September rolled around. While I had looked forward to September because it promised my last two rounds of chemo, I also dreaded it for the same reason. Chemo is hard. Don’t let anyone fool you. It’s exhausting. But we had established a routine and finally felt like we knew what to expect.

My mother-in-law came to help with round 11. We had seen her once or twice since the last round she helped with, but those were “good” times on my “off” weeks when we were celebrating birthdays or such. She didn’t realize how weak I had become or how exhausted I would be, especially when connected to the pump. No one could really know since these things got worse each round.

Thankfully, when my mother-in-law came, she generally brought prepared food for the week to make it easier on me and she planned on staying through the weekend. My father-in-law would come down after work on Friday and spend the weekend with us as well.

Tuesday rolled around. My best friend came to take me to chemo. Bubba cried when he saw her come to the door and he cried when I left with her. Broke my heart.  I knew that I needed to go to chemo and that I needed to do it for Bubba, but it hurt to leave him, not knowing when I would feel well enough to play with him again.

Once again, my friend prayed with me, talked with me, tried to get me to laugh, and just sat (in the dark) with me when I was too sick to do anything else. She help my hair when I vomited, covered me with a blanket when I got cold, carried my “chemo bag” to the car and into the house, and tucked me into bed.

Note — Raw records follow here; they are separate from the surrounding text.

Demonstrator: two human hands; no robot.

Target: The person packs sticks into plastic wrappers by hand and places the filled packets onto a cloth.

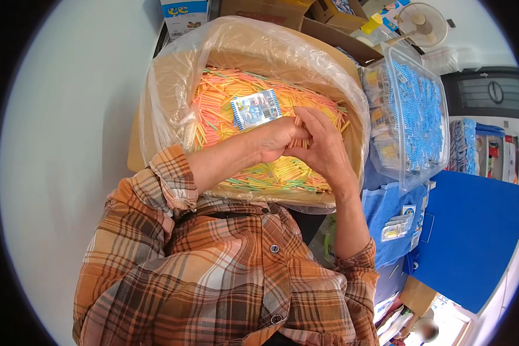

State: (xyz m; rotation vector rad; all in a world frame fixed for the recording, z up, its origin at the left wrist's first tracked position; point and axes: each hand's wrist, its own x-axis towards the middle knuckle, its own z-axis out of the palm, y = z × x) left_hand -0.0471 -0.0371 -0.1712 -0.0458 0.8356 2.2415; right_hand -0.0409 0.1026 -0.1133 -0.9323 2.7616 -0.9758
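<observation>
Grip of the left hand (278,138) is partly covered by the right hand (322,144), whose fingers are bent around its fingertips; a small pinkish end is seen between the fingers, but how far either grip is closed, and on how much, cannot be told. Both hands are held together over the right part of a carton (343,69) lined with clear plastic (170,78), at the centre of the head view. The carton is filled with thin sticks (213,104) in pink, orange, yellow and green. On the sticks, just beside the hands and to their upper left, a blue and white packet (256,109) is laid. At the right, near the carton, a clear tub (405,180) is filled with blue and white packets (418,115). Below it, small flat packs (394,230) are placed on blue cloth (375,216). A fan (422,24) is seen at the upper right. A plaid shirt (225,277) is worn, and a blurred person (427,330) is partly seen at the lower right.
</observation>
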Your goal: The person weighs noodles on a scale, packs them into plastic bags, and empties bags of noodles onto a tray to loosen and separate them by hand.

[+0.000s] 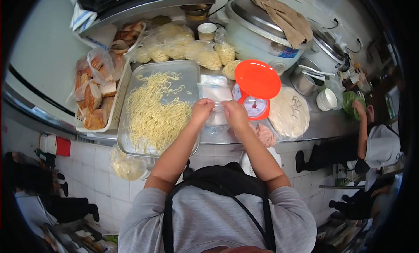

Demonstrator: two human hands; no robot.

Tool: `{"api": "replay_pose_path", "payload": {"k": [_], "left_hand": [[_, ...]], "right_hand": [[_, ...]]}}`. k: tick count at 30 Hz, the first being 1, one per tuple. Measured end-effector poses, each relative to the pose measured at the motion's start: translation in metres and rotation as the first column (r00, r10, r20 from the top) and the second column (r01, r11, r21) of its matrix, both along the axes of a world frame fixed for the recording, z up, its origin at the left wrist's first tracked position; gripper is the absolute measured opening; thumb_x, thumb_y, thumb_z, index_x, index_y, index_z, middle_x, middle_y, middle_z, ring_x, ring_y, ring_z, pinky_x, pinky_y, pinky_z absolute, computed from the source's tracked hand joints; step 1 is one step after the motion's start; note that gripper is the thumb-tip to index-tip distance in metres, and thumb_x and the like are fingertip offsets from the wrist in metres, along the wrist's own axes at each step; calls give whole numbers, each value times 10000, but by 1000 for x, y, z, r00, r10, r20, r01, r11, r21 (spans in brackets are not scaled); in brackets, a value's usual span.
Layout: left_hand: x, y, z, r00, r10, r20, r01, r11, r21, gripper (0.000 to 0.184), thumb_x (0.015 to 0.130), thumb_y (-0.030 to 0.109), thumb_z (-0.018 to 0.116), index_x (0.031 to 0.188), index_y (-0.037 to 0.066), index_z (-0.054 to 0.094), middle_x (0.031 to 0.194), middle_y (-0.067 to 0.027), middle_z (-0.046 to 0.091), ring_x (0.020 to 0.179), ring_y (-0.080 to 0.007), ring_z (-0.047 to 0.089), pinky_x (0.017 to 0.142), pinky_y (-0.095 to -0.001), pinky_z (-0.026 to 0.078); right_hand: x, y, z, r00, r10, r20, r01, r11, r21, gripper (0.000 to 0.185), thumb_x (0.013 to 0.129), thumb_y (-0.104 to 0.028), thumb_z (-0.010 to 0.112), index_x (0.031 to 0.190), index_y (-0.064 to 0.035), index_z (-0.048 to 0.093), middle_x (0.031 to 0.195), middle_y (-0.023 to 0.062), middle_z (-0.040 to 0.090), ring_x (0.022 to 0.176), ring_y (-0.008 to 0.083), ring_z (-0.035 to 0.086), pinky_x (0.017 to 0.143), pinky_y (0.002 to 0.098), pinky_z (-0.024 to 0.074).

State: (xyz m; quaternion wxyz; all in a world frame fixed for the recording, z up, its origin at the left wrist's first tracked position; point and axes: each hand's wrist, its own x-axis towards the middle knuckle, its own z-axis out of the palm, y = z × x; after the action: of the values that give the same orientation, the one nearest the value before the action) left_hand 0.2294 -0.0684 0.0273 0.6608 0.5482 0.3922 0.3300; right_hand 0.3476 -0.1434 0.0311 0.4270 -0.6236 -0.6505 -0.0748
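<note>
My left hand (203,111) and my right hand (235,114) are close together, thumbs and fingers pinched on a clear plastic bag (218,117) between them. Just beyond lies a stack of clear plastic bags (214,91). Left of my hands, a metal tray (187,76) carries a loose heap of yellow noodles (159,115). To the right stands a kitchen scale (255,107) with a round orange-red pan (258,79), on which I see nothing.
Bagged noodles (205,56) line the back, near a large rice cooker (262,35). A basket (115,107) of browned meat pieces stands left. Right are a wrapped pale round (289,112) marked in pen, a metal pot (305,80) and white bowls (326,99). Another person (379,144) works at far right.
</note>
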Motion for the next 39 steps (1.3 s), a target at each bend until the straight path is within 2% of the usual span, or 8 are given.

I can’t say that I remember much from Round 11. Most of it was spent sleeping in bed. I remember Hubby stayed home on Thursday to help me in the shower and to take me to get my pump removed. He then put me back to bed and spent the day with his mom and Bubba. Just as I was exhausted from 11 rounds of chemo, so was he. He needed the rest as much as I did.

My “off” week of Round 11 was busy. I had an appointment with the surgeon to schedule my “after chemo” colonoscopy. Assuming that was “clean”, he would also remove my port the day after my scope. Hallelujah!  During my appointment, he commented how well things seemed to be going but how tired I looked. He mentioned my hair had indeed thinned, but that I looked good overall.  He also said that he still couldn’t believe that I actually had cancer.

At my oncologist appointment during my “off” week, we scheduled my “after chemo” PET scan. The oncologist wanted this one to be done at the hospital he mainly worked out of, which was an hour away. He wanted it for the day after round 12 ended. Thankfully the nurses knew that I could never ride an hour in the car nor endure the scan that soon after my pump was disconnected, so they scheduled it for the Monday after I got my pump removed.

I could see the light at the end of the tunnel.  One more round to go!